Shudu, the model behind the page @shudu.gram is being called one of the most beautiful models on Instagram. Although new on to the scene, Shudu has caused a fair amount of controversy, hinging around the fact that she’s not actually real, but a project from photographer Cameron James-Wilson.
So where did she come from? And what do people think of her? Shudu’s “creator,” Cameron, who creates every image of Shudu with a painstaking level of detail from his computer says this in High Snobiety:
“I’ve been inspired by quite a few people,” says Cameron of his initial conception for Shudu. “But her main inspiration is a South African Princess Barbie. Obviously, her real-life inspirations are pulled from so many different women — Lupita, Duckie Thot and Nykhor — even throwing it back to Alek Wek, who was a massive influence on how I saw beauty growing up.”

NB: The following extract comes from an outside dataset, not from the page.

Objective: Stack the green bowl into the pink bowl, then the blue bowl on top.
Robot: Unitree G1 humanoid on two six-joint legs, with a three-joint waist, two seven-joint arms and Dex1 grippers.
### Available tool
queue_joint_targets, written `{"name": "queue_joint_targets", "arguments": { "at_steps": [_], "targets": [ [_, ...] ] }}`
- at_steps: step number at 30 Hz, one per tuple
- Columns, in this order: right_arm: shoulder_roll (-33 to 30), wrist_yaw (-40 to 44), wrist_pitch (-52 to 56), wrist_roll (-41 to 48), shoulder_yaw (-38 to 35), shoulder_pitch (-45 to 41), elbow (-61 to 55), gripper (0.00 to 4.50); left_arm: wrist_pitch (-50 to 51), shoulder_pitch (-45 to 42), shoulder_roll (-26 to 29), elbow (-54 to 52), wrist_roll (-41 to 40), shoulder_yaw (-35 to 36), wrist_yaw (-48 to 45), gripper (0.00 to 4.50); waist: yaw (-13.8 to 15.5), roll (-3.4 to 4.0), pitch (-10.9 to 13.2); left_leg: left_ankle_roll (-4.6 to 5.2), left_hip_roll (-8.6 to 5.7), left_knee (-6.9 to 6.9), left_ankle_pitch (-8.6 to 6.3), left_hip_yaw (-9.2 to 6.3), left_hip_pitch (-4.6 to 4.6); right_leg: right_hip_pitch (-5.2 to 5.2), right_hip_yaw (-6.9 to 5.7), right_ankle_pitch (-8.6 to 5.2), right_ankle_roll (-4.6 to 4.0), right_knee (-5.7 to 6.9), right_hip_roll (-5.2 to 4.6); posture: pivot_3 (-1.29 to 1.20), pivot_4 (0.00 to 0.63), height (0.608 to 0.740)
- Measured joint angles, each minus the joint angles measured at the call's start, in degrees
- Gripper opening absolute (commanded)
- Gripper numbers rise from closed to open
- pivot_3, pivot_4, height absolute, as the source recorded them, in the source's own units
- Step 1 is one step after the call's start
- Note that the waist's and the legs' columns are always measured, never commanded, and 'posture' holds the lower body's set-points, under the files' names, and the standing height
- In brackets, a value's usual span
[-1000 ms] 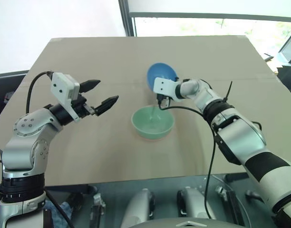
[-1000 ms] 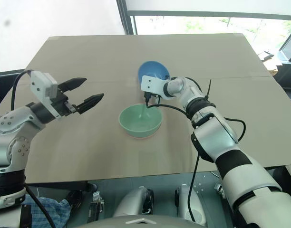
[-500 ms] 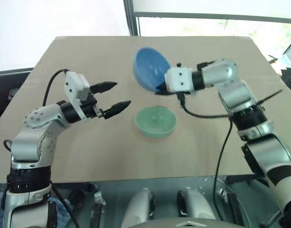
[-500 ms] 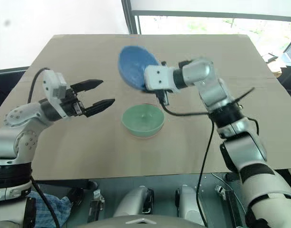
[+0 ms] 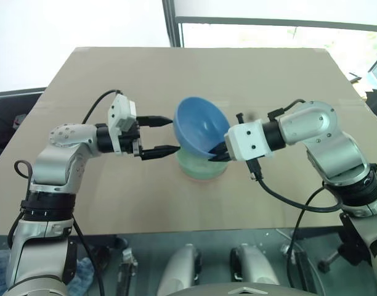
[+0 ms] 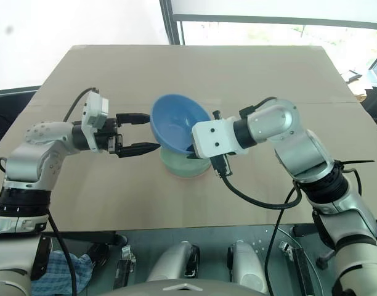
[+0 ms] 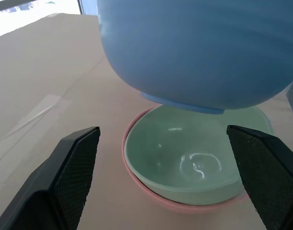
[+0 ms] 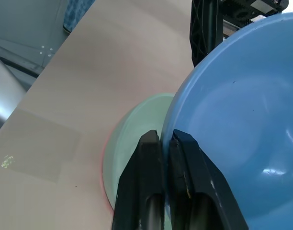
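Blue bowl (image 5: 201, 127) rim pinched by right gripper (image 8: 161, 143), above green bowl (image 7: 194, 160)

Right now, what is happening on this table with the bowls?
The robot is stacking bowls. The green bowl already sits inside the pink bowl on the table. The right pincer pinches the rim of the blue bowl and holds it tilted in the air just above the other two, not yet set down. The left pincer hovers open beside the stack, holding nothing.
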Motion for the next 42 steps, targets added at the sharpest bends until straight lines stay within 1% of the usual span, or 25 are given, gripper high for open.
{"name": "queue_joint_targets", "arguments": {
  "at_steps": [2, 3, 4, 5, 6, 10, 12, 14, 15, 17, 19, 22, 24, 26, 27, 29, 33, 42],
  "targets": [
    [-0.6, -0.3, 1.0, 0.0, 0.2, 0.0, -0.6, 2.26, -0.3, -1.0, 0.0, 0.9, 0.4, -0.3, -0.9, 4.5, 0.1, -0.01, 0.0, 0.0, 0.0, 0.03, 0.0, 0.0, 0.0, 0.01, -0.02, 0.0, 0.0, 0.0, 0.0, 0.0, 0.15, 0.74],
    [-1.0, -0.3, 1.5, 0.1, 0.4, 0.0, -0.7, 2.78, -0.5, -1.4, 0.0, 1.5, 0.4, -0.3, -1.3, 4.5, 0.1, -0.01, 0.0, 0.01, 0.0, 0.05, 0.0, 0.0, 0.0, 0.01, -0.02, 0.0, 0.0, 0.0, 0.0, 0.0, 0.15, 0.74],
    [-1.2, -0.3, 1.8, 0.2, 0.5, 0.0, -0.7, 3.08, -0.6, -1.6, 0.0, 1.6, 0.5, -0.3, -1.4, 4.5, 0.0, -0.01, 0.0, 0.01, 0.0, 0.07, 0.0, 0.0, 0.0, 0.02, -0.02, 0.0, 0.0, 0.01, 0.0, 0.0, 0.15, 0.74],
    [-1.3, -0.4, 2.0, 0.2, 0.5, 0.0, -0.7, 3.56, -0.6, -1.6, 0.0, 1.6, 0.5, -0.3, -1.6, 4.5, 0.0, -0.01, 0.0, 0.02, 0.0, 0.08, 0.0, 0.0, -0.01, 0.02, -0.02, 0.0, 0.0, 0.01, 0.0, 0.0, 0.15, 0.74],
    [-1.5, -0.6, 2.1, 0.4, 0.5, 0.0, -0.8, 3.92, -0.6, -1.6, 0.0, 1.6, 0.5, -0.3, -1.9, 4.5, 0.0, -0.01, 0.0, 0.02, 0.0, 0.08, 0.0, 0.0, -0.01, 0.02, -0.02, 0.0, 0.0, 0.02, 0.01, 0.0, 0.15, 0.74],
    [-2.7, -1.9, 4.0, 1.6, -0.3, 0.4, -1.6, 3.92, -0.4, -1.6, 0.1, 1.3, 0.4, -0.3, -2.2, 4.5, 0.0, -0.02, 0.0, 0.02, 0.01, 0.1, -0.01, -0.01, -0.01, 0.02, -0.02, 0.0, 0.0, 0.03, 0.02, 0.0, 0.15, 0.74],
    [-3.0, -3.3, 5.4, 2.3, -1.9, 1.2, -1.7, 3.92, 0.1, -1.4, 0.1, 0.8, 0.4, -0.2, -1.8, 4.5, 0.1, -0.02, 0.0, 0.03, 0.01, 0.13, -0.01, -0.01, -0.01, 0.04, -0.02, 0.0, 0.01, 0.03, 0.02, 0.0, 0.15, 0.74],
    [-3.4, -5.1, 6.6, 4.4, -5.5, 3.6, -1.9, 3.92, 0.2, -0.6, 0.0, -0.6, 0.4, 0.0, 0.1, 4.5, 0.2, -0.05, 0.0, 0.07, 0.01, 0.16, -0.03, -0.03, -0.02, 0.07, -0.03, 0.0, 0.01, 0.02, 0.01, 0.0, 0.15, 0.74],
    [-3.6, -6.8, 7.2, 6.4, -9.9, 7.0, -2.1, 3.92, 0.6, 0.8, -0.1, -2.4, 0.4, 0.5, 2.0, 4.5, 0.4, -0.08, 0.0, 0.13, 0.02, 0.18, -0.07, -0.05, -0.03, 0.1, -0.04, 0.0, 0.01, -0.01, -0.01, 0.0, 0.15, 0.74],
    [-4.9, -8.4, 6.3, 8.3, -16.1, 12.3, -1.6, 3.92, 1.6, 3.2, -0.2, -4.4, 0.4, 1.4, 4.4, 4.5, 0.7, -0.08, 0.0, 0.21, 0.0, 0.21, -0.12, -0.02, -0.05, 0.1, -0.03, 0.0, 0.01, -0.04, -0.05, 0.0, 0.15, 0.74],
    [-7.8, -8.7, 2.3, 9.2, -22.3, 19.0, 0.1, 3.92, 2.4, 6.0, -0.2, -6.0, 0.4, 2.5, 7.2, 4.5, 1.0, -0.07, 0.0, 0.25, -0.01, 0.22, -0.15, 0.01, -0.06, 0.11, -0.02, 0.0, 0.02, -0.09, -0.07, 0.0, 0.15, 0.74],
    [-10.1, -7.7, -5.0, 11.5, -30.7, 29.1, 3.9, 3.92, 1.5, 11.3, -0.6, -9.5, 1.0, 4.6, 11.2, 4.5, 1.4, -0.06, 0.0, 0.25, 0.01, 0.21, -0.15, 0.02, 0.0, 0.18, -0.01, 0.0, 0.01, -0.12, -0.06, 0.0, 0.15, 0.74],
    [-10.8, -5.9, -9.3, 13.3, -35.5, 35.4, 7.0, 3.92, -0.2, 15.2, -1.7, -11.6, 1.7, 5.9, 13.4, 4.5, 1.5, -0.06, 0.0, 0.26, 0.03, 0.19, -0.16, 0.01, 0.11, 0.33, -0.01, 0.0, 0.01, -0.15, -0.07, 0.0, 0.15, 0.74],
    [-11.1, -4.1, -12.9, 14.6, -38.8, 40.4, 10.6, 3.92, -1.2, 18.9, -2.5, -12.2, 2.3, 6.5, 15.0, 4.5, 1.5, -0.04, 0.0, 0.31, 0.05, 0.2, -0.19, 0.02, 0.18, 0.4, -0.01, 0.0, 0.01, -0.15, -0.08, 0.0, 0.15, 0.74],
    [-11.1, -2.8, -15.5, 15.7, -39.8, 42.5, 12.1, 3.92, -1.7, 20.1, -3.2, -12.4, 2.7, 6.5, 16.2, 4.5, 1.3, -0.01, 0.0, 0.47, 0.1, 0.27, -0.29, 0.03, 0.26, 0.43, -0.01, 0.0, 0.01, -0.07, -0.08, 0.0, 0.15, 0.74],
    [-11.1, -2.2, -16.4, 16.4, -40.2, 42.9, 12.3, 3.92, -2.3, 20.4, -3.4, -12.7, 2.8, 6.5, 16.4, 4.5, 1.2, 0.0, 0.0, 0.46, 0.13, 0.33, -0.29, 0.04, 0.3, 0.45, -0.01, 0.0, 0.0, -0.01, -0.07, 0.0, 0.15, 0.74],
    [-11.6, 0.6, -20.5, 19.0, -42.5, 47.7, 15.2, 3.92, -7.0, 25.9, -4.8, -13.4, 3.3, 8.7, 17.5, 4.5, 1.4, 0.04, 0.0, 0.49, 0.15, 0.31, -0.31, 0.04, 0.36, 0.54, -0.01, -0.01, -0.02, -0.07, -0.07, 0.0, 0.15, 0.74],
    [-13.7, 2.2, -21.8, 22.5, -44.1, 48.2, 17.9, 3.92, -11.0, 28.1, -5.5, -13.7, 3.6, 11.0, 18.6, 4.5, 1.5, 0.05, 0.0, 0.52, 0.13, 0.31, -0.33, 0.04, 0.29, 0.52, -0.02, 0.0, -0.02, -0.14, -0.1, 0.0, 0.15, 0.74]
  ]
}}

“The comments that have been most critical of what I’m doing have been from white women, which was kind of unexpected. I had dark skinned girls and women message me to say that they absolutely love the art that I’m doing,” says Cameron. “This is why I like to do interviews: to show people what’s behind it. This is not trying to take away from anyone but it is trying to add to the standard of beauty that’s being shifted to something much more inclusive.”
The attention for Shudu started to snowball when Rihanna’s beauty brand Fenty reposted an image of her wearing the brand’s lipstick. The image (created without Fenty’s involvement and at the suggestion of Cameron’s younger sister), exceeded the average amount of Instagram likes and engagement almost four-fold with some 222,000 likes compared to an average of around 50,000. At the time, it hadn’t been disclosed whether or not Shudu was a real person; her Instagram bio simply repeated the comment left under her photos: “who is she?”
Following the exposure that comes with a co-sign from Rihanna, Cameron began responding to private messages to clarify that Shudu was an art project.
Of course, posting on social media welcomes a full spectrum of opinions about one’s work, including criticism, too. Some users observed that the manufacturing of a black woman’s image by a photographer — a white male nonetheless — takes up the space that could be filled by an IRL model, and any profit from this comes at the detriment of real careers.
Cameron estimates that a single image takes about three full days work — and that’s not including the weeks of planning. With that timeline and the logistical challenges of cooperating with brands, he doesn’t see digital models replacing real ones anytime soon.